# Your instructions
Extract each line of the data below exactly as written.

# Study material
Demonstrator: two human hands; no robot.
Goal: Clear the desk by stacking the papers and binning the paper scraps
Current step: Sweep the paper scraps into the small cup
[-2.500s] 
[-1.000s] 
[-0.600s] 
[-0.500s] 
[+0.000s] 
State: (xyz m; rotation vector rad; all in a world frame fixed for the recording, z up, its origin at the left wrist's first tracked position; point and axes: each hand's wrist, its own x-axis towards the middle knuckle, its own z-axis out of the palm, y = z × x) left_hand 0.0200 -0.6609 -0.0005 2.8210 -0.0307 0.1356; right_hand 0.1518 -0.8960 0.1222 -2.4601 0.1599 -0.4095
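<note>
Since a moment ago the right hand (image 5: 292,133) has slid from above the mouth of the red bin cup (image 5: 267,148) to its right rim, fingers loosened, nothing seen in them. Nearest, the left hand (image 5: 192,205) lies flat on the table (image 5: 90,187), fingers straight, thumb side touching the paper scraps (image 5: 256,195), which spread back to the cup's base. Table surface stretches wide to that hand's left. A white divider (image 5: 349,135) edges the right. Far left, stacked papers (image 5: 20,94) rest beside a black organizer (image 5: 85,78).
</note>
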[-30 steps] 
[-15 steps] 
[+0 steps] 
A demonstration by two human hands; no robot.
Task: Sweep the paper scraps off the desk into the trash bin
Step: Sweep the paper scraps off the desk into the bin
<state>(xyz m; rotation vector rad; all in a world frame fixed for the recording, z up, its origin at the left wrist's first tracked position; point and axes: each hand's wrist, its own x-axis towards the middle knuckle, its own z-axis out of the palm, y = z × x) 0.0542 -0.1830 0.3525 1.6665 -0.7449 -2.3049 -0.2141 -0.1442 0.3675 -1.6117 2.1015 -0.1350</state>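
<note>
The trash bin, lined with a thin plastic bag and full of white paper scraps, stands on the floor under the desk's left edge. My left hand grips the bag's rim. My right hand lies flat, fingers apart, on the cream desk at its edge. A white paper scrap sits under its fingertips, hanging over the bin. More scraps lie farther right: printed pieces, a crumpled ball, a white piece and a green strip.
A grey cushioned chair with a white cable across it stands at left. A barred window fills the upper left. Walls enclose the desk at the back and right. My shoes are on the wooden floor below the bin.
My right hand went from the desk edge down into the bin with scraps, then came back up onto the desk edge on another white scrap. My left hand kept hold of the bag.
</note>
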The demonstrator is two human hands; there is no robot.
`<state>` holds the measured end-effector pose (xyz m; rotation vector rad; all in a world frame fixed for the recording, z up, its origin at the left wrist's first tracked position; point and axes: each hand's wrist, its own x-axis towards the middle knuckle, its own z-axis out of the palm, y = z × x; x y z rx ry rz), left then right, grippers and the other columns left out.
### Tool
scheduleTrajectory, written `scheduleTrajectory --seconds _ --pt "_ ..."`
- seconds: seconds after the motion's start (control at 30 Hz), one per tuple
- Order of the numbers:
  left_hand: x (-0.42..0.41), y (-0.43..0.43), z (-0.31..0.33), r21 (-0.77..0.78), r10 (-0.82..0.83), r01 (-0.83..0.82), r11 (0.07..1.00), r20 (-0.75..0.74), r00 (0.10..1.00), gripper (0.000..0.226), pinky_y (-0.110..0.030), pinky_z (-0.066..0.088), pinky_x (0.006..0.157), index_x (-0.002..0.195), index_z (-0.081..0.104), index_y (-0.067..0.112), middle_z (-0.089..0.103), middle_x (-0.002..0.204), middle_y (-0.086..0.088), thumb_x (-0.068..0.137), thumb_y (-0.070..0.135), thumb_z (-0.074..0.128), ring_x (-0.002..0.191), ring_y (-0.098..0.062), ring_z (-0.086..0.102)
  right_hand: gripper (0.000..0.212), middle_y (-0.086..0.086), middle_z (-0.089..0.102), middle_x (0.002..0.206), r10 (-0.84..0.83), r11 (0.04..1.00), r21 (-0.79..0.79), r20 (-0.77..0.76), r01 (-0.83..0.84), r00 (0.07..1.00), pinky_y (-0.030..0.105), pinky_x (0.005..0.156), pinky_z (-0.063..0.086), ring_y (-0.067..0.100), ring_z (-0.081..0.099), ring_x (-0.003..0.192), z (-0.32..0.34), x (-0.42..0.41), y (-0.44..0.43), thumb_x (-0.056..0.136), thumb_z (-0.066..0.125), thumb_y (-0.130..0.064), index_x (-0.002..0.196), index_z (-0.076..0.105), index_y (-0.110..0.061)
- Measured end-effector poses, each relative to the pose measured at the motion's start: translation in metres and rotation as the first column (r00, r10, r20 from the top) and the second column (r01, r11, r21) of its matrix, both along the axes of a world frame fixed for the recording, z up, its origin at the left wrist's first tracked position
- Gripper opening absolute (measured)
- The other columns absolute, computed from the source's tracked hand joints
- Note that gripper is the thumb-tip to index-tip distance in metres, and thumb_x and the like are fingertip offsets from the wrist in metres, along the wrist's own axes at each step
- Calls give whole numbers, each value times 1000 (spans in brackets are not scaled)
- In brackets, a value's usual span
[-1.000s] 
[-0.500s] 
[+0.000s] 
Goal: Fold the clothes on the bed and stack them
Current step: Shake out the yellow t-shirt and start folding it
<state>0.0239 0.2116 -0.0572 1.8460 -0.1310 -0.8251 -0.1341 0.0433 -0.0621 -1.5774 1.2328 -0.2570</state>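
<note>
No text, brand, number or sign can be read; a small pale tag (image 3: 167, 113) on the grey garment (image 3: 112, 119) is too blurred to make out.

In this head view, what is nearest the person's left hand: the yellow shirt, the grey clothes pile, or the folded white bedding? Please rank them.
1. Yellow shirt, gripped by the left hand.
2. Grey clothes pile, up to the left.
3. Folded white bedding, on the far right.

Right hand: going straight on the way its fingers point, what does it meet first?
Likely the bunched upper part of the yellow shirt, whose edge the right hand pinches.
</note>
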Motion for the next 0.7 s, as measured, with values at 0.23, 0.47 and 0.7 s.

# Answer to the problem
Demonstrator: two human hands; no robot.
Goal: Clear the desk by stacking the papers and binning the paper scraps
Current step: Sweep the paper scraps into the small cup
[-2.500s] 
[-1.000s] 
[-0.600s] 
[-0.500s] 
[+0.000s] 
State: (xyz m; rotation vector rad; all in a world frame fixed for the recording, z up, its origin at the left wrist's first tracked position; point and axes: each hand's wrist, its own x-axis towards the middle knuckle, its own z-axis out of the palm, y = z × x) left_hand 0.0200 -0.6609 -0.0005 2.8210 -0.0307 0.1356; right_hand 0.1518 -0.8960 0.1222 -2.4601 0.1599 -0.4095
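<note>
Since a moment ago the right hand (image 5: 292,133) has slid from above the mouth of the red bin cup (image 5: 267,148) to its right rim, fingers loosened, nothing seen in them. Nearest, the left hand (image 5: 192,205) lies flat on the table (image 5: 90,187), fingers straight, thumb side touching the paper scraps (image 5: 256,195), which spread back to the cup's base. Table surface stretches wide to that hand's left. A white divider (image 5: 349,135) edges the right. Far left, stacked papers (image 5: 20,94) rest beside a black organizer (image 5: 85,78).
</note>
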[-30 steps] 
[-15 steps] 
[+0 steps] 
A demonstration by two human hands; no robot.
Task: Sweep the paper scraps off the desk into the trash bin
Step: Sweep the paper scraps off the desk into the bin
<state>(xyz m; rotation vector rad; all in a world frame fixed for the recording, z up, its origin at the left wrist's first tracked position; point and axes: each hand's wrist, its own x-axis towards the middle knuckle, its own z-axis out of the palm, y = z × x) 0.0542 -0.1830 0.3525 1.6665 -0.7449 -2.3049 -0.2141 -0.1442 0.3675 -1.6117 2.1015 -0.1350</state>
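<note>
The trash bin, lined with a thin plastic bag and full of white paper scraps, stands on the floor under the desk's left edge. My left hand grips the bag's rim. My right hand lies flat, fingers apart, on the cream desk at its edge. A white paper scrap sits under its fingertips, hanging over the bin. More scraps lie farther right: printed pieces, a crumpled ball, a white piece and a green strip.
A grey cushioned chair with a white cable across it stands at left. A barred window fills the upper left. Walls enclose the desk at the back and right. My shoes are on the wooden floor below the bin.
My right hand went from the desk edge down into the bin with scraps, then came back up onto the desk edge on another white scrap. My left hand kept hold of the bag.
</note>
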The demonstrator is two human hands; there is no robot.
`<state>` holds the measured end-effector pose (xyz m; rotation vector rad; all in a world frame fixed for the recording, z up, its origin at the left wrist's first tracked position; point and axes: each hand's wrist, its own x-axis towards the middle knuckle, its own z-axis out of the palm, y = z × x; x y z rx ry rz), left then right, grippers and the other columns left out.
### Tool
scheduleTrajectory, written `scheduleTrajectory --seconds _ --pt "_ ..."`
- seconds: seconds after the motion's start (control at 30 Hz), one per tuple
- Order of the numbers:
  left_hand: x (-0.42..0.41), y (-0.43..0.43), z (-0.31..0.33), r21 (-0.77..0.78), r10 (-0.82..0.83), r01 (-0.83..0.82), r11 (0.07..1.00), r20 (-0.75..0.74), r00 (0.10..1.00), gripper (0.000..0.226), pinky_y (-0.110..0.030), pinky_z (-0.066..0.088), pinky_x (0.006..0.157), index_x (-0.002..0.195), index_z (-0.081..0.104), index_y (-0.067..0.112), middle_z (-0.089..0.103), middle_x (-0.002..0.204), middle_y (-0.086..0.088), thumb_x (-0.068..0.137), thumb_y (-0.070..0.135), thumb_z (-0.074..0.128), ring_x (-0.002..0.191), ring_y (-0.098..0.062), ring_z (-0.086..0.102)
  right_hand: gripper (0.000..0.212), middle_y (-0.086..0.086), middle_z (-0.089..0.102), middle_x (0.002..0.206), r10 (-0.84..0.83), r11 (0.04..1.00), r21 (-0.79..0.79), r20 (-0.77..0.76), r01 (-0.83..0.84), r00 (0.07..1.00), pinky_y (-0.030..0.105), pinky_x (0.005..0.156), pinky_z (-0.063..0.086), ring_y (-0.067..0.100), ring_z (-0.081..0.099), ring_x (-0.003..0.192), z (-0.32..0.34), x (-0.42..0.41), y (-0.44..0.43), thumb_x (-0.056..0.136), thumb_z (-0.066..0.125), thumb_y (-0.130..0.064), index_x (-0.002..0.196), index_z (-0.076..0.105), index_y (-0.110..0.061)
- Measured end-effector poses, each relative to the pose measured at the motion's start: translation in metres and rotation as the first column (r00, r10, r20 from the top) and the second column (r01, r11, r21) of its matrix, both along the axes of a world frame fixed for the recording, z up, its origin at the left wrist's first tracked position
- Gripper opening absolute (measured)
- The other columns absolute, computed from the source's tracked hand joints
- Note that gripper is the thumb-tip to index-tip distance in metres, and thumb_x and the like are fingertip offsets from the wrist in metres, along the wrist's own axes at each step
- Calls give whole numbers, each value times 1000 (spans in brackets are not scaled)
- In brackets, a value's usual span
[-1.000s] 
[-0.500s] 
[+0.000s] 
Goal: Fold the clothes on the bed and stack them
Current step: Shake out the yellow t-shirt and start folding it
<state>0.0239 0.2116 -0.0572 1.8460 -0.1310 -0.8251 -0.1341 0.0433 -0.0621 -1.5774 1.2328 -0.2570</state>
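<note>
No text, brand, number or sign can be read; a small pale tag (image 3: 167, 113) on the grey garment (image 3: 112, 119) is too blurred to make out.

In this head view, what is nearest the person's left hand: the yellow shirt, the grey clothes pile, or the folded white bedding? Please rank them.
1. Yellow shirt, gripped by the left hand.
2. Grey clothes pile, up to the left.
3. Folded white bedding, on the far right.

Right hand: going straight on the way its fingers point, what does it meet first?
Likely the bunched upper part of the yellow shirt, whose edge the right hand pinches.
</note>
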Motion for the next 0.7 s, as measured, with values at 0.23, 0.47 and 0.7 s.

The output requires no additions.